_TASK PROMPT:_ Emit the data below verbatim, stripping out any pictures.
• • • • •
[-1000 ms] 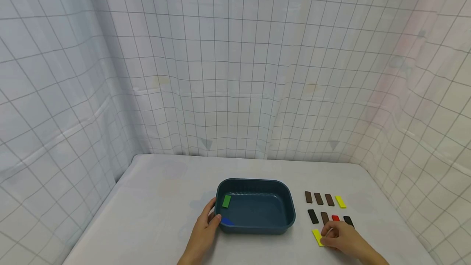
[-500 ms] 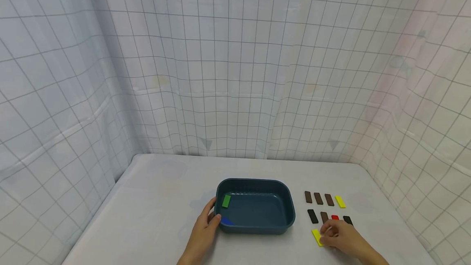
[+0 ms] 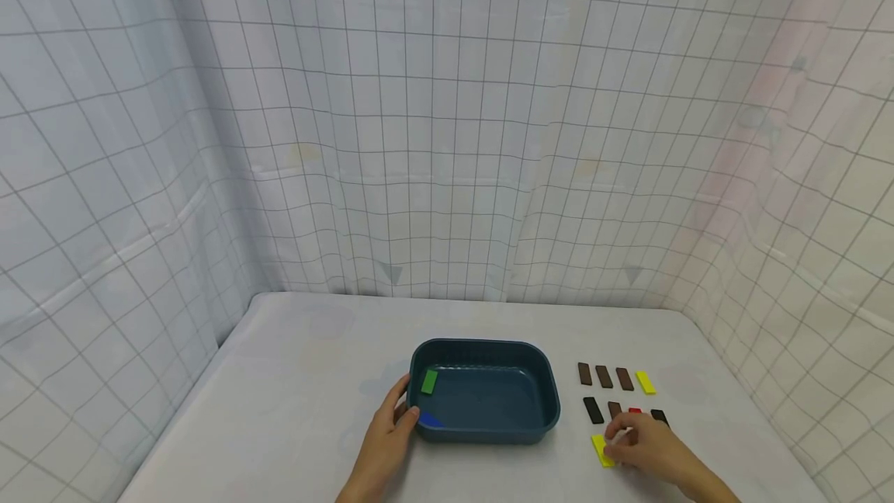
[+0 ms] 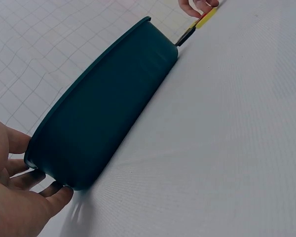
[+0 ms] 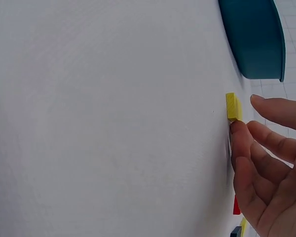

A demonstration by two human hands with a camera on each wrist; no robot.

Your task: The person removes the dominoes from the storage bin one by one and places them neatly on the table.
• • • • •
_YOUR SOLUTION:_
[-1000 ms] 
[-500 ms] 
[+0 ms] 
[+0 ms] 
[+0 ms] 

A demonstration by two human hands with a camera on each wrist; no robot.

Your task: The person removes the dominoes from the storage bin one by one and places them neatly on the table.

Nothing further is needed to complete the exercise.